PROMPT:
In the records below, pick out all lines containing the word "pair".

Records from a data collection:
=== Begin Enclosure ===

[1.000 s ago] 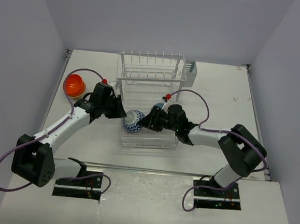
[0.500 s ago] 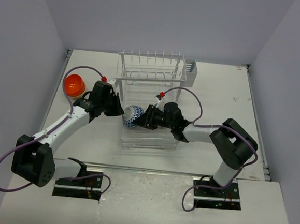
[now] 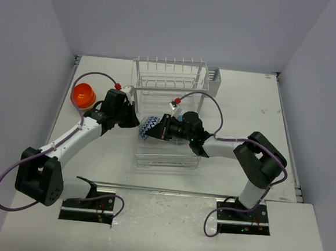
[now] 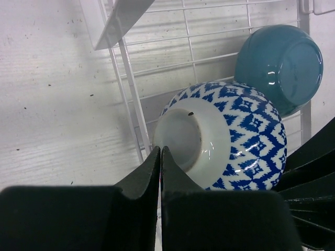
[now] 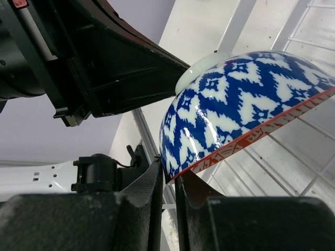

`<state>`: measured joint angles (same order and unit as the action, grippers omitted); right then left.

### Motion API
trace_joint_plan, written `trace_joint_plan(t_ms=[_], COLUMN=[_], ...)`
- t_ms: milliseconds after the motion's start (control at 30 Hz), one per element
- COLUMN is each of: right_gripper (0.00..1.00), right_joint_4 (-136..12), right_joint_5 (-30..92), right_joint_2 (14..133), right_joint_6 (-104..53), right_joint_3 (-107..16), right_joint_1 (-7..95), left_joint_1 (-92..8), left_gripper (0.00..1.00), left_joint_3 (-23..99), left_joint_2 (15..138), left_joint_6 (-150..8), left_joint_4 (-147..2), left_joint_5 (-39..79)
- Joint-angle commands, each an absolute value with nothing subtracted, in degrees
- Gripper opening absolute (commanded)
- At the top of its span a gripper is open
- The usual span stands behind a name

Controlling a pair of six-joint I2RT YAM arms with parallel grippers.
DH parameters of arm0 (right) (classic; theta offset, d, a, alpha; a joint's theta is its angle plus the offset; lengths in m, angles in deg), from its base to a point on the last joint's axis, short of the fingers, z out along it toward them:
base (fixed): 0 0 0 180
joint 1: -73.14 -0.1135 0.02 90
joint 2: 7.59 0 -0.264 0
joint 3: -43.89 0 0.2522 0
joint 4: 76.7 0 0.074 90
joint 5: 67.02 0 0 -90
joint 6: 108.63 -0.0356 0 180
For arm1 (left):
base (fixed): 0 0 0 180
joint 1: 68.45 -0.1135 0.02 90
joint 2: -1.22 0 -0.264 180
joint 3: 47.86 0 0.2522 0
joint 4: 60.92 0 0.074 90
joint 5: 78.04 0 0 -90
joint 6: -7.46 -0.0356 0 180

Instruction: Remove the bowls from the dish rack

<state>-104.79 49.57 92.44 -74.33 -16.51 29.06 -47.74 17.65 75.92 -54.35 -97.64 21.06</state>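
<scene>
The blue-and-white patterned bowl hangs tilted over the left side of the white wire dish rack. My right gripper is shut on its rim; in the right wrist view the fingers pinch the orange-edged rim of the bowl. My left gripper is shut and empty, its tips right next to the bowl's white foot. A teal bowl lies in the rack behind it. One orange bowl sits upside down on the table at the left. The other bowls are not in view.
A grey cutlery caddy hangs on the rack's far right corner. The rack's upright tines stand at its far end. The rack's left side wires run between my left gripper and the bowl. Walls close in the table on three sides.
My right gripper has carried the patterned bowl a little up and toward the far left, turning it. My left gripper has edged toward the bowl.
</scene>
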Motion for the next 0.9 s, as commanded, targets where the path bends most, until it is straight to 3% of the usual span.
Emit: trace_joint_plan(t_ms=[0, 300, 400, 467, 533, 700, 867], right_gripper=[0.0, 0.0, 0.0, 0.0, 0.0, 0.0, 0.0], right_joint_4=[-103.11, -101.26, -101.35, -101.44, -100.21, -99.07, -98.98], right_joint_5=[47.15, 47.07, 46.98, 47.15, 47.24, 47.85, 49.17], right_joint_2=[94.71, 95.24, 93.58, 92.52, 91.2, 89.62, 87.77], right_joint_6=[-71.02, -67.15, -66.0, -65.48, -64.95, -63.81, -62.84], right_joint_3=[-17.77, -19.18, -19.01, -18.39, -18.48, -18.74, -18.92], right_joint_1=[29.1, 29.02, 29.1, 29.1, 29.1, 29.1, 29.1], left_joint_1=[-46.74, -46.74, -46.74, -46.74, -46.74, -46.74, -46.74], left_gripper=[0.0, 0.0, 0.17, 0.22, 0.36, 0.51, 0.56], left_joint_3=[17.41, 17.41, 17.23, 17.05, 16.88, 16.96, 16.79], left_joint_2=[76.72, 75.84, 74.35, 72.78, 71.63, 69.34, 67.67], left_joint_6=[-54.94, -54.85, -54.85, -54.68, -54.33, -53.71, -53.8], left_joint_4=[-99.11, -98.41, -98.32, -98.23, -97.71, -97.35, -97.09], left_joint_5=[25.93, 26.81, 26.38, 25.06, 24.62, 24.17, 24.96])
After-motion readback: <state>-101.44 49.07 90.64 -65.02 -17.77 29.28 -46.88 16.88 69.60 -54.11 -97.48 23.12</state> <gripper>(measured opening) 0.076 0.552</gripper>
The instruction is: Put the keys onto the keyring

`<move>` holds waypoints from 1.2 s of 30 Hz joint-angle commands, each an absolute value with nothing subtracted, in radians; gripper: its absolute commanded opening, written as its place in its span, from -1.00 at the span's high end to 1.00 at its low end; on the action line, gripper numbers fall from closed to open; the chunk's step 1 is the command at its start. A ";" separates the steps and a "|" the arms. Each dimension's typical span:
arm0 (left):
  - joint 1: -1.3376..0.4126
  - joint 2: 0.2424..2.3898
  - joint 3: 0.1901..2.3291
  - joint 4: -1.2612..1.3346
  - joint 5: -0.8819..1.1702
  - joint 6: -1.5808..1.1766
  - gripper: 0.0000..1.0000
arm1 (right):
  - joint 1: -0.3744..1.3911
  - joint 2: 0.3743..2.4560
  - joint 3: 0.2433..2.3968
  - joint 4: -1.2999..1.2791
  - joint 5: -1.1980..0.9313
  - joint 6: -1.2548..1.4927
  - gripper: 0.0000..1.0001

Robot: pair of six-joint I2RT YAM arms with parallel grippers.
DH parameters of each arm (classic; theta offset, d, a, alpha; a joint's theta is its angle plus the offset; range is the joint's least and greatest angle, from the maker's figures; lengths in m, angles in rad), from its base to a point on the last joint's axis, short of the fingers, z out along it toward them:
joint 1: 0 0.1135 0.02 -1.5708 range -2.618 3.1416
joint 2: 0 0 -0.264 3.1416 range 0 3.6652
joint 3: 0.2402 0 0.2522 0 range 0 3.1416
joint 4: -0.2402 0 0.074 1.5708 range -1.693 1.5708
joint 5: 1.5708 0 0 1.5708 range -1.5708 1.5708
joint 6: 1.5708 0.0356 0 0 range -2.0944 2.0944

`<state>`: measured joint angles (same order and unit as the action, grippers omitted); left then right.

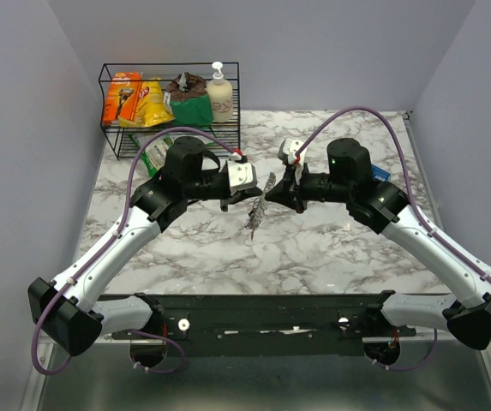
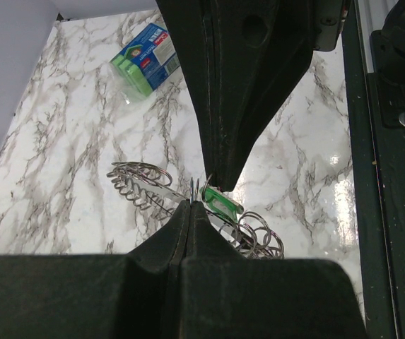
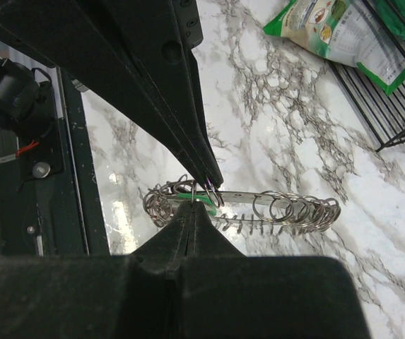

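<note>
- The left gripper [image 2: 191, 206] was pinched fully shut, its tips apparently nipping a thin wire loop of the keyring [image 3: 294, 210].
- The right gripper [image 3: 191, 206] was shut too, tip to tip with the left, seemingly on a green key [image 2: 222, 201].
- The keyring stretched out to either side of both tips, above the table [image 1: 314, 248].
- It looked light, floppy and slippery, with loose metal that would swing, so bare wire beside the tips seemed the surest hold.

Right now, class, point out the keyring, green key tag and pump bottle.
keyring [image 3: 305, 210]: right wrist view, rings at its right end.
green key tag [image 2: 223, 203]: left wrist view, its plastic face.
pump bottle [image 1: 219, 101]: top view, its body.
</note>
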<state>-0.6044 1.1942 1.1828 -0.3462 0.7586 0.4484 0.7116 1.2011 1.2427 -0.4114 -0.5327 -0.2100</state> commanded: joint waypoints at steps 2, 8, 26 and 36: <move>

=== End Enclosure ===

RESULT OF THE TASK:
Controlling a pair of six-joint I2RT YAM arms with parallel grippers.
Robot: pair of six-joint I2RT YAM arms with parallel grippers.

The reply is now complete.